Large red flowers appear singly on the twigs, opposite the leaves. They have three sepals and six petals arranged in two whorls of three, each measuring about 28 mm long and 22 mm wide. The flowers have about 120 stamens and 30 to 40 carpels. The fruit is a cluster of fruiting carpels.

==Distribution and habitat==
It grows in and near rainforest, monsoon forest and gallery forest up to about 100 m above sea level.

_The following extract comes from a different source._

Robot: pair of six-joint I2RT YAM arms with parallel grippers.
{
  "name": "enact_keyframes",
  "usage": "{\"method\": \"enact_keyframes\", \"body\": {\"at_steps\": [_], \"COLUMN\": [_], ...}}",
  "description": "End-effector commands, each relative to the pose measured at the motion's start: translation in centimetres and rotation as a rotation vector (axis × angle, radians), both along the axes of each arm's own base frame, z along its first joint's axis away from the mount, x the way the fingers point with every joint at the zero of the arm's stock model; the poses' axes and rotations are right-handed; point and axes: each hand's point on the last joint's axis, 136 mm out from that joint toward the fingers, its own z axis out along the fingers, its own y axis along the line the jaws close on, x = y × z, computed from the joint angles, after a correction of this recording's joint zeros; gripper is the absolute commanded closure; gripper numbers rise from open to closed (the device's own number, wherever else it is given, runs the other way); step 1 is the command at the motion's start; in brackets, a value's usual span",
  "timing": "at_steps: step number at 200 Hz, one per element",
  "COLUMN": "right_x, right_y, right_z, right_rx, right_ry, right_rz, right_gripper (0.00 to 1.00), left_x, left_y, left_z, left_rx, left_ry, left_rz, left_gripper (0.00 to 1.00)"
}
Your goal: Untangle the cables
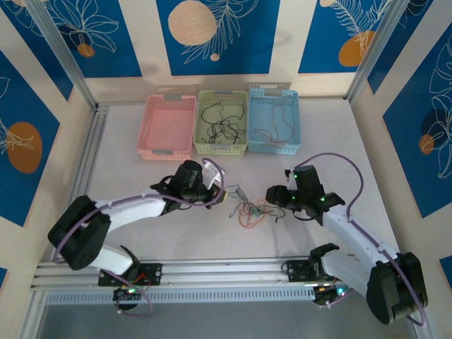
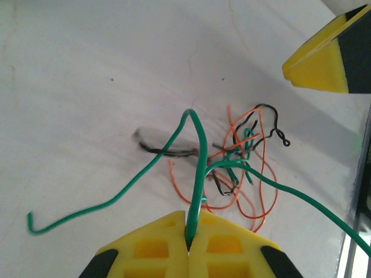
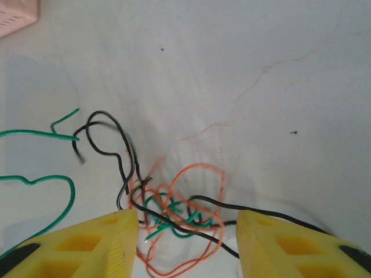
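Note:
A knot of thin orange, green and black cables [image 1: 251, 210] lies on the white table between my two grippers. My left gripper [image 2: 189, 240] is shut on a green cable [image 2: 200, 168], which arches up from the knot [image 2: 246, 156] into its yellow fingertips. That gripper [image 1: 220, 194] sits just left of the knot. My right gripper [image 3: 188, 231] is open, its yellow fingers either side of the knot [image 3: 179, 214], low over it. A black cable [image 3: 116, 145] loops away to the left. From above, the right gripper [image 1: 272, 194] is just right of the knot.
Three baskets stand in a row at the back: pink [image 1: 169, 99], pale green [image 1: 222, 92] holding black cables [image 1: 220, 127], and blue [image 1: 273, 92] holding thin dark cables [image 1: 275, 131]. A finger of the right gripper [image 2: 324, 63] juts in at the left wrist view's upper right.

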Motion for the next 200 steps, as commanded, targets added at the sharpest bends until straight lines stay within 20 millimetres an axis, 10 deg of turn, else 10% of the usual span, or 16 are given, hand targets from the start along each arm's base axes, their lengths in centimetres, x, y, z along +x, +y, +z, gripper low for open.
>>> {"method": "enact_keyframes", "body": {"at_steps": [1, 93, 200], "right_x": [-1.2, -1.0, -1.8], "right_y": [0.6, 2.2, 12.0], "right_z": [0.5, -1.8, 5.9], "right_rx": [0.034, -0.035, 0.115], "right_ry": [0.044, 0.093, -0.445], "right_rz": [0.018, 0.09, 0.561], "right_gripper": [0.49, 0.48, 0.31], "left_x": [-1.0, -3.0, -5.7], "left_y": [1.3, 3.6, 3.3], "left_z": [0.5, 8.5, 14.0], "left_rx": [0.03, -0.03, -0.217], "left_ry": [0.013, -0.054, -0.016], "left_rz": [0.028, 0.048, -0.008], "left_gripper": [1.0, 1.0, 1.0]}}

In Queensland it occurs on the east coast, from near Cairns to the top of Cape York Peninsula.

It is native to the following regions as defined in the World Geographical Scheme for Recording Plant Distributions:
- Indian Subcontinent: Assam, Bangladesh, East Himalaya, India
- Indo-China: Andaman Is., Nicobar Is., Thailand, Vietnam
- Malesia: Borneo, Jawa, Lesser Sunda Is., Malaya, Philippines, Sulawesi, Sumatera
- Papuasia: New Guinea
- Australia: Queensland

==Conservation==
This species is listed as least concern under the Queensland Government's Nature Conservation Act. As of 1 July 2026, it has not been assessed by the International Union for Conservation of Nature.